Matamata-Piako District Council: Earthquake-Prone, Dangerous and Insanitary Buildings Policy (PDF 256kb)

Waikato District Council: Earthquake Prone, Dangerous and Insanitary Buildings (PDF 134kb)

Waipa District Council: Earthquake-Prone Building Policy 2006 (PDF 44kb)

Waitomo District Council: Earthquake Prone Buildings Policy - July 2011 (PDF 50kb)

Hamilton City Council: Earthquake-Prone, Dangerous and Insanitary Buildings Policy (PDF 132kb)


Should I buy a building (or an apartment or commercial space in a building) that may be earthquake-prone?

As when buying any property, you should arrange for checks or surveys by a professional and independent person or organisation. This will help you understand the implications before proceeding with the purchase. This information may also be available in a Land Information Memorandum (LIM).
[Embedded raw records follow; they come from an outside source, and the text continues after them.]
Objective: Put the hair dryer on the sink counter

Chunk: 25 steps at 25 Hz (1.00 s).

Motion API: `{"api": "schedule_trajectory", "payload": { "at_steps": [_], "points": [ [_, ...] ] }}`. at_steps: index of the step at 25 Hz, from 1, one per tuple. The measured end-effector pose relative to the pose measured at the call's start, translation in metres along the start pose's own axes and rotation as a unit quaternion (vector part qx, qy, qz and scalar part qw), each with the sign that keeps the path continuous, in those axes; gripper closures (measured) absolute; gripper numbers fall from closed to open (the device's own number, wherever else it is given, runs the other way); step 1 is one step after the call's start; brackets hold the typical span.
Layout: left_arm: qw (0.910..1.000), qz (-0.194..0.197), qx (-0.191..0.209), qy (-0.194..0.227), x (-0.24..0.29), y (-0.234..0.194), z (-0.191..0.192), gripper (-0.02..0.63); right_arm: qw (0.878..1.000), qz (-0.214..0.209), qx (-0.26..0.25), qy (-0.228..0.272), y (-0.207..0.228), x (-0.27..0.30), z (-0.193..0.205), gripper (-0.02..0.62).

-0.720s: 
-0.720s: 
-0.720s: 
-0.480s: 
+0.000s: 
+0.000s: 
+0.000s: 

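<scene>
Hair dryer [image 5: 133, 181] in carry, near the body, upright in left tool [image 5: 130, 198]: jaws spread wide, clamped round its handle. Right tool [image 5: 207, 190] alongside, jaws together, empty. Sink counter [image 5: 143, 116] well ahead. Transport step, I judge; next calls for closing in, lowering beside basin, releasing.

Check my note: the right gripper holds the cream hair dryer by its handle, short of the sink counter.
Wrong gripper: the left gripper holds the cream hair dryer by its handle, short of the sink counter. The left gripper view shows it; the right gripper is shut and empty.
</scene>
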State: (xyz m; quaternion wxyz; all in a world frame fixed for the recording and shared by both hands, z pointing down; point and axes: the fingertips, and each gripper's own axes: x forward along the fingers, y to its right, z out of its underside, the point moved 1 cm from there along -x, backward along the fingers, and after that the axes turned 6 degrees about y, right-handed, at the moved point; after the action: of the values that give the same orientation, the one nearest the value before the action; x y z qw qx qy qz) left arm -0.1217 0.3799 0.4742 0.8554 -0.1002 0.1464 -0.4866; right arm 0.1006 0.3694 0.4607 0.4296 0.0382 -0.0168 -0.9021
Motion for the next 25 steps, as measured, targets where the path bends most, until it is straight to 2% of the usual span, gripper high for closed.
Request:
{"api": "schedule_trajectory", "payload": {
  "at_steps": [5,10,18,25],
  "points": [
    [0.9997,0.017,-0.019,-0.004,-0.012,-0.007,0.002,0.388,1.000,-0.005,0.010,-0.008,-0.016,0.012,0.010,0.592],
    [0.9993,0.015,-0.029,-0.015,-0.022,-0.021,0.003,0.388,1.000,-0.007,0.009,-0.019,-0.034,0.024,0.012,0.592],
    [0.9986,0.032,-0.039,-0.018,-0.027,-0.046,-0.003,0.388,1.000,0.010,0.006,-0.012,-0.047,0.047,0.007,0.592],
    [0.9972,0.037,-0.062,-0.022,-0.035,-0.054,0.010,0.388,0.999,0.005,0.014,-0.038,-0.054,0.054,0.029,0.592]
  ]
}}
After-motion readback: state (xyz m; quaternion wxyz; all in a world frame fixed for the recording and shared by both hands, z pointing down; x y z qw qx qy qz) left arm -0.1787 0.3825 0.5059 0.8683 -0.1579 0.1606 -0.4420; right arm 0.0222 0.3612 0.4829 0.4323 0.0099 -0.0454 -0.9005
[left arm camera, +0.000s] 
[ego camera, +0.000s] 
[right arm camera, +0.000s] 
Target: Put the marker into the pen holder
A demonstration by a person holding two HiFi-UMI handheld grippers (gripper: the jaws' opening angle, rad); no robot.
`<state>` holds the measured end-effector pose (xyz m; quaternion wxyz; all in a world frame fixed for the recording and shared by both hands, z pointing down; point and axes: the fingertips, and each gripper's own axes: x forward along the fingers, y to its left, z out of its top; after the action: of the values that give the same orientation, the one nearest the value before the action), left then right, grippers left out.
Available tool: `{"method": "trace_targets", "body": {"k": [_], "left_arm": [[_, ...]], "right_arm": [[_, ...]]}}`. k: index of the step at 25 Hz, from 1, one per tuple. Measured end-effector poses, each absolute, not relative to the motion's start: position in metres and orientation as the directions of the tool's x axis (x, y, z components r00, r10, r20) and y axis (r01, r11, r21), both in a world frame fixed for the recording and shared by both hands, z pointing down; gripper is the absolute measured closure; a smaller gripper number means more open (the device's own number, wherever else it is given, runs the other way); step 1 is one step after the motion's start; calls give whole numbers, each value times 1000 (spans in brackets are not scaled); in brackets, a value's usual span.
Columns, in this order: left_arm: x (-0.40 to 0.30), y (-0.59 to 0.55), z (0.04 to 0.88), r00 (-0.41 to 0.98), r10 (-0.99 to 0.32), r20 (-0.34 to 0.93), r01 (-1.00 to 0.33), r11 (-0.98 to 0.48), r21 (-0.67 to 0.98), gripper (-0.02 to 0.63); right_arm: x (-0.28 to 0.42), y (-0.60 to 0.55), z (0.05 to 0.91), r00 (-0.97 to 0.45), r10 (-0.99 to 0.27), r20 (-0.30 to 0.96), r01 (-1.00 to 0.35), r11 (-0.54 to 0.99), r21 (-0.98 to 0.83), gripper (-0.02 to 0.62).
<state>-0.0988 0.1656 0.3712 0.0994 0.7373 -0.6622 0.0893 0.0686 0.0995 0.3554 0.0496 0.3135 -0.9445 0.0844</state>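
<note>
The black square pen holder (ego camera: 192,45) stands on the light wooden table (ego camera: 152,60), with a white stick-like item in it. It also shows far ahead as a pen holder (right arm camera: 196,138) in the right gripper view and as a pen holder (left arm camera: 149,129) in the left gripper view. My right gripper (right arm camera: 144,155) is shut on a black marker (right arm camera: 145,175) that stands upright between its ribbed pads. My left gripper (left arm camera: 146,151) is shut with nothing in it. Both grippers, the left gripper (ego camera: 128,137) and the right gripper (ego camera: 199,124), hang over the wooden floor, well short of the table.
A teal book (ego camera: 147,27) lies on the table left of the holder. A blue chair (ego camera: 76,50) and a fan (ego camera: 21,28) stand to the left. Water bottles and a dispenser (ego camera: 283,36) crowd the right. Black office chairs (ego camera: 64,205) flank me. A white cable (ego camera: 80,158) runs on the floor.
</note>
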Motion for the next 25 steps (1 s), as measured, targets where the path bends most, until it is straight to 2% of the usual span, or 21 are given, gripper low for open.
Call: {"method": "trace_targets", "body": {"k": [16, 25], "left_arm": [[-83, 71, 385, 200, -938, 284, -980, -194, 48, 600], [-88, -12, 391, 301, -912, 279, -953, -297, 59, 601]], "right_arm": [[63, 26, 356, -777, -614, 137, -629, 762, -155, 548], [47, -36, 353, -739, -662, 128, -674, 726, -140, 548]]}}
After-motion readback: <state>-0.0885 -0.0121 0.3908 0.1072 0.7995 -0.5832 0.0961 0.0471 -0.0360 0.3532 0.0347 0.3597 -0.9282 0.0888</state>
Dealing with earthquake-related hazards: Information for employers, and for owners of workplace buildings

WorkSafeNZ is New Zealand's workplace health and safety regulator as of Monday 16 December 2013. They have recently put out a Position Statement for employers and owners of workplace buildings (buildings that are work places or contain workplaces). This Position Statement covers

  • Employer / owner legal obligations under the Building Act 2004 and the Health and Safety at Work Act 2015 which replaces the Health and Safety in Employment Act 1992, and the consequences of not complying with legislative requirements.
  • Identification and management of hazards and planning for emergencies through appropriate processes, plans and practice drills
  • Identification and management of risks associated with attached building components such as verandas, ceilings, glass
  • Identification and management of risks associated with chattels and equipment
  • Preparing for emergencies

The Ministry of Business, Innovation and Employment (MBIE) who administer the Building Act 2004, have also posted a building safety advice in earthquakes for building owners. This covers the legal requirement to structurally upgrade a building if the building's use is going to be changes, or the building is dangerous, insanitary or earthquake prone. The page provides advice on how to go about assessing is work needs to be carried out.